## TASK
Where the records contain images, omit them, and repeat everything else word for word.

** RECORDED INFORMATION follows **

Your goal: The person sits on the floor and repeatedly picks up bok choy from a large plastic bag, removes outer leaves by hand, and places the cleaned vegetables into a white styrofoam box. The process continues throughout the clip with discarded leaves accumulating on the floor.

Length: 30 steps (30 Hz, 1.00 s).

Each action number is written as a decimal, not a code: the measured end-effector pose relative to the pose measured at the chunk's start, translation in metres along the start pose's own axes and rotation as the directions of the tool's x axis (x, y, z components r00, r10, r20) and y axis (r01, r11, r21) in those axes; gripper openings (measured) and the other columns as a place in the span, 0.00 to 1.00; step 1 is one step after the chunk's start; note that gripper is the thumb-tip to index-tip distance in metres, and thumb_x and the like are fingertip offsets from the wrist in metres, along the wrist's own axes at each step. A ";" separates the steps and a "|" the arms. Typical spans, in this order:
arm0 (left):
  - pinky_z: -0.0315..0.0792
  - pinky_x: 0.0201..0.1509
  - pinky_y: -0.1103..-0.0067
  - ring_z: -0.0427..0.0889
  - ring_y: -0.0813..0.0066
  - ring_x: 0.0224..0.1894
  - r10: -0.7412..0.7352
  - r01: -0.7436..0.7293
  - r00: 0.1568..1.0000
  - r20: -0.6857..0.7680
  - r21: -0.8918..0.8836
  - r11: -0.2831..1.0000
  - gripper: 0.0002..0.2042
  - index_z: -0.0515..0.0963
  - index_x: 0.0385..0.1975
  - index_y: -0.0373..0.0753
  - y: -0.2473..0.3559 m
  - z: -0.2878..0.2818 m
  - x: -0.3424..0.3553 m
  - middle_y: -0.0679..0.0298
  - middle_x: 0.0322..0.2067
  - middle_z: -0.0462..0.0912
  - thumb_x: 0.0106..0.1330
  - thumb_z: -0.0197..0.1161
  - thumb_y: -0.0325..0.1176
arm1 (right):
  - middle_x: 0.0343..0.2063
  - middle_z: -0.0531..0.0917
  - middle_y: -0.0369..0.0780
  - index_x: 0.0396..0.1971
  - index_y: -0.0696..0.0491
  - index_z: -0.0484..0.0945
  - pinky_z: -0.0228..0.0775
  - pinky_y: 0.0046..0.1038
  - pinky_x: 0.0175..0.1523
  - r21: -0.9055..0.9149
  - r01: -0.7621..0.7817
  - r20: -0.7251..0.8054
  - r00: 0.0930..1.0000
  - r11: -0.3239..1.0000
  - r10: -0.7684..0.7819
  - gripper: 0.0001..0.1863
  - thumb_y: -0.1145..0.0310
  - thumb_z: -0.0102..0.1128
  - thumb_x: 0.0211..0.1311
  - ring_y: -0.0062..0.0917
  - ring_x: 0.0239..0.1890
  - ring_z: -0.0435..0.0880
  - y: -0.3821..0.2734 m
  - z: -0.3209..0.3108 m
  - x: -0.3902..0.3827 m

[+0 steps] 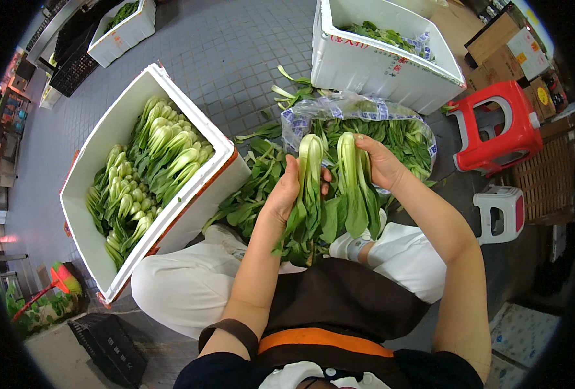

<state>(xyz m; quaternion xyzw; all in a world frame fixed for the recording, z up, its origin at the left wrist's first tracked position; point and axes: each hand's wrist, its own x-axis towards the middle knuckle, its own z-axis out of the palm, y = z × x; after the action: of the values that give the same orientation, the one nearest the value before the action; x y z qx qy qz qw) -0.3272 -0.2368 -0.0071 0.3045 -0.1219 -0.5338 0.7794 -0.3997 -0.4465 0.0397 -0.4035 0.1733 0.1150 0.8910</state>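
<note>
My left hand [288, 185] grips a head of bok choy [309, 159], pale stalks up and green leaves hanging down. Beside it, my right hand [378, 159] holds another bok choy [347, 162] by its stalk end. Behind both lie loose greens [248, 194] and a clear printed plastic bag [294, 126] full of leafy greens, on the floor between my legs. To my left stands a white foam box [86, 188] holding rows of bok choy [171, 152], stalk ends showing.
Another foam box of greens [384, 78] is at the back right, one more [122, 42] at the back left near black crates [73, 61]. A red stool [494, 97], a white stool [498, 214] and cardboard boxes [485, 71] stand at my right; a black crate [109, 347] sits low left.
</note>
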 end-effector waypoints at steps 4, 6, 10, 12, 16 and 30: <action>0.71 0.37 0.80 0.75 0.75 0.35 0.038 -0.043 0.979 -0.199 -0.020 0.999 0.23 0.68 0.45 0.40 -0.012 -0.001 0.004 0.65 0.36 0.75 0.60 0.56 0.52 | 0.35 0.79 0.36 0.46 0.55 0.71 0.74 0.25 0.42 -0.052 0.039 -0.146 0.988 0.998 -0.046 0.16 0.68 0.57 0.58 0.21 0.35 0.79 0.002 0.016 -0.001; 0.71 0.41 0.77 0.75 0.74 0.39 0.110 -0.120 0.952 -0.286 -0.015 0.993 0.22 0.67 0.47 0.38 -0.021 0.008 0.005 0.66 0.38 0.76 0.55 0.66 0.35 | 0.35 0.79 0.35 0.44 0.55 0.73 0.71 0.22 0.41 -0.422 0.113 -0.121 0.976 0.900 -0.179 0.16 0.68 0.60 0.57 0.18 0.33 0.77 0.010 0.016 0.000; 0.70 0.48 0.76 0.76 0.74 0.41 0.035 -0.125 0.937 -0.348 -0.241 0.962 0.21 0.70 0.46 0.37 -0.036 0.012 0.008 0.66 0.40 0.76 0.52 0.67 0.26 | 0.32 0.78 0.31 0.39 0.56 0.77 0.65 0.17 0.41 -0.777 0.143 -0.103 0.932 0.613 -0.349 0.14 0.67 0.63 0.54 0.13 0.33 0.73 0.021 0.020 0.002; 0.70 0.48 0.76 0.76 0.74 0.41 0.046 -0.131 0.939 -0.341 -0.230 0.964 0.20 0.70 0.46 0.37 -0.037 0.015 0.010 0.66 0.41 0.76 0.52 0.66 0.26 | 0.30 0.77 0.31 0.38 0.57 0.77 0.64 0.18 0.41 -0.881 0.118 -0.101 0.899 0.457 -0.426 0.13 0.66 0.63 0.55 0.13 0.34 0.72 0.014 0.025 -0.002; 0.70 0.47 0.77 0.76 0.73 0.42 0.142 -0.163 0.902 -0.408 -0.018 0.986 0.23 0.70 0.46 0.37 -0.027 0.021 0.009 0.66 0.39 0.77 0.48 0.69 0.23 | 0.24 0.77 0.36 0.31 0.57 0.75 0.67 0.22 0.37 -0.908 0.182 -0.051 0.847 0.377 -0.530 0.15 0.63 0.66 0.50 0.19 0.28 0.73 -0.002 0.023 -0.004; 0.70 0.44 0.80 0.76 0.78 0.38 0.076 0.040 0.966 -0.246 0.433 0.901 0.21 0.72 0.41 0.35 -0.008 -0.002 0.003 0.67 0.36 0.78 0.45 0.70 0.22 | 0.22 0.80 0.41 0.29 0.54 0.79 0.70 0.25 0.34 -0.987 0.105 0.085 0.983 0.121 -0.162 0.12 0.66 0.64 0.42 0.26 0.25 0.78 -0.010 0.027 -0.005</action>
<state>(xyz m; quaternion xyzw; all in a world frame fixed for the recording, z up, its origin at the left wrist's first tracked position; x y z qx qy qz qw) -0.3310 -0.2404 -0.0141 0.5358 -0.1387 -0.4419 0.7060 -0.3952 -0.4331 0.0648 -0.9053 0.0373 0.1115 0.4082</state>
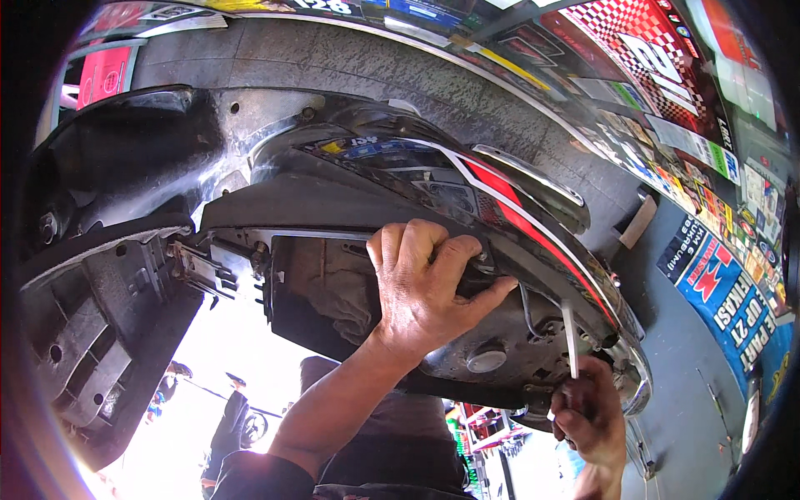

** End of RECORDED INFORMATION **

## TASK RESULT
Your goal: The person sits on the floor and repeatedly picks up bok choy from a large plastic bag, removes outer leaves by hand, and places the cleaned vegetables into a white styrofoam box. The process continues throughout the clip with discarded leaves accumulating on the floor.

Length: 30 steps (30 Hz, 1.00 s).

Each action number is written as a decimal, not a code: the measured end-effector pose relative to the pose measured at the chunk's start, translation in metres along the start pose's own axes and rotation as the directions of the tool's x axis (x, y, z components r00, r10, r20) and y axis (r01, r11, r21) in those axes; gripper openings (measured) and the other columns as a place in the span, 0.00 to 1.00; step 1 is one step after the chunk's start; note that gripper is the thumb-tip to index-tip distance in metres, and thumb_x and the like are fingertip offsets from the wrist in metres, along the wrist's own axes at each step. A ";" separates the steps and a "|" the arms. Typical spans, in this order:
arm0 (left):
  - pinky_z: -0.0315..0.0792
  - pinky_x: 0.0201..0.1509
  - pinky_y: -0.1103..-0.0067
  - ring_z: -0.0427..0.0889
  - ring_y: -0.0813..0.0066
  - ring_x: 0.0224..0.1894
  - r10: -0.7412..0.7352
  - r01: -0.7436..0.7293
  - r00: 0.1568..1.0000
  - r20: -0.6857..0.7680
  - r21: -0.8918..0.8836
  - r11: -0.2831..1.0000
  - gripper: 0.0002..0.2042
  - index_z: -0.0515..0.0963
  - index_x: 0.0385..0.1975
  - index_y: -0.0373..0.0753
  - y: -0.2473..0.3559 m
  - z: -0.2878..0.2818 m
  - x: -0.3424..0.3553 m
  - middle_y: -0.0679..0.0298
  - middle_x: 0.0322..0.2067
  - middle_z: -0.0462..0.0912
  - thumb_x: 0.0106..0.1330
  - thumb_z: -0.0197..0.1161
  - thumb_y: -0.0325..0.1176
arm1 (right):
  - middle_x: 0.0343..0.2063
  - middle_z: -0.0531..0.0917
  - middle_y: -0.0369..0.0780
  - index_x: 0.0396..0.1971
  - index_y: -0.0696..0.0491
  - index_z: -0.0484..0.0945
  - pinky_z: -0.0228..0.0775
  - pinky_y: 0.0046..0.1038
  - pinky_x: 0.0175..0.1523
  - r21: -0.9055..0.9149
  - r01: -0.7621..0.7817
  - r20: -0.7251..0.8054
  - r00: 0.0930..1.0000
  - r11: -0.3239..1.0000
  - r10: -0.7684..0.7819
  - gripper: 0.0001..0.1863
  - thumb_y: -0.1145..0.0310
  - thumb_z: -0.0102..0.1128
  - thumb_x: 0.0211..0.1311
  - ring_y: -0.0062..0.0917
  - ring_x: 0.0239..0.1890
  - ring_z: -0.0435..0.0880
  - y: -0.3821..0.2734 m
  - z: -0.3209..0.3108 m
  - x: -0.3902..0.3827 m

[+0 steps] 

<state>(xyz m; quaternion xyzw; all in a world frame fixed for the recording, z up, its origin at the left wrist's first tracked position; point and axes: each hand's wrist, its own x-axis towards the middle knuckle, its own z-axis out of the palm, y = z × x; after the action: of the values that give the same orientation, the one nearest the value before the action; x y z qx qy qz qw) -0.3272 -0.2368 -0.0071 0.3045 -0.1219 -0.5338 0.7794 -0.3997 -0.4465 0.0397 -0.4035 0.1733 0.1150 0.8910</state>
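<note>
My left hand [288, 185] grips a head of bok choy [309, 159], pale stalks up and green leaves hanging down. Beside it, my right hand [378, 159] holds another bok choy [347, 162] by its stalk end. Behind both lie loose greens [248, 194] and a clear printed plastic bag [294, 126] full of leafy greens, on the floor between my legs. To my left stands a white foam box [86, 188] holding rows of bok choy [171, 152], stalk ends showing.
Another foam box of greens [384, 78] is at the back right, one more [122, 42] at the back left near black crates [73, 61]. A red stool [494, 97], a white stool [498, 214] and cardboard boxes [485, 71] stand at my right; a black crate [109, 347] sits low left.
</note>
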 end-effector waypoints at steps 4, 6, 10, 12, 16 and 30: <action>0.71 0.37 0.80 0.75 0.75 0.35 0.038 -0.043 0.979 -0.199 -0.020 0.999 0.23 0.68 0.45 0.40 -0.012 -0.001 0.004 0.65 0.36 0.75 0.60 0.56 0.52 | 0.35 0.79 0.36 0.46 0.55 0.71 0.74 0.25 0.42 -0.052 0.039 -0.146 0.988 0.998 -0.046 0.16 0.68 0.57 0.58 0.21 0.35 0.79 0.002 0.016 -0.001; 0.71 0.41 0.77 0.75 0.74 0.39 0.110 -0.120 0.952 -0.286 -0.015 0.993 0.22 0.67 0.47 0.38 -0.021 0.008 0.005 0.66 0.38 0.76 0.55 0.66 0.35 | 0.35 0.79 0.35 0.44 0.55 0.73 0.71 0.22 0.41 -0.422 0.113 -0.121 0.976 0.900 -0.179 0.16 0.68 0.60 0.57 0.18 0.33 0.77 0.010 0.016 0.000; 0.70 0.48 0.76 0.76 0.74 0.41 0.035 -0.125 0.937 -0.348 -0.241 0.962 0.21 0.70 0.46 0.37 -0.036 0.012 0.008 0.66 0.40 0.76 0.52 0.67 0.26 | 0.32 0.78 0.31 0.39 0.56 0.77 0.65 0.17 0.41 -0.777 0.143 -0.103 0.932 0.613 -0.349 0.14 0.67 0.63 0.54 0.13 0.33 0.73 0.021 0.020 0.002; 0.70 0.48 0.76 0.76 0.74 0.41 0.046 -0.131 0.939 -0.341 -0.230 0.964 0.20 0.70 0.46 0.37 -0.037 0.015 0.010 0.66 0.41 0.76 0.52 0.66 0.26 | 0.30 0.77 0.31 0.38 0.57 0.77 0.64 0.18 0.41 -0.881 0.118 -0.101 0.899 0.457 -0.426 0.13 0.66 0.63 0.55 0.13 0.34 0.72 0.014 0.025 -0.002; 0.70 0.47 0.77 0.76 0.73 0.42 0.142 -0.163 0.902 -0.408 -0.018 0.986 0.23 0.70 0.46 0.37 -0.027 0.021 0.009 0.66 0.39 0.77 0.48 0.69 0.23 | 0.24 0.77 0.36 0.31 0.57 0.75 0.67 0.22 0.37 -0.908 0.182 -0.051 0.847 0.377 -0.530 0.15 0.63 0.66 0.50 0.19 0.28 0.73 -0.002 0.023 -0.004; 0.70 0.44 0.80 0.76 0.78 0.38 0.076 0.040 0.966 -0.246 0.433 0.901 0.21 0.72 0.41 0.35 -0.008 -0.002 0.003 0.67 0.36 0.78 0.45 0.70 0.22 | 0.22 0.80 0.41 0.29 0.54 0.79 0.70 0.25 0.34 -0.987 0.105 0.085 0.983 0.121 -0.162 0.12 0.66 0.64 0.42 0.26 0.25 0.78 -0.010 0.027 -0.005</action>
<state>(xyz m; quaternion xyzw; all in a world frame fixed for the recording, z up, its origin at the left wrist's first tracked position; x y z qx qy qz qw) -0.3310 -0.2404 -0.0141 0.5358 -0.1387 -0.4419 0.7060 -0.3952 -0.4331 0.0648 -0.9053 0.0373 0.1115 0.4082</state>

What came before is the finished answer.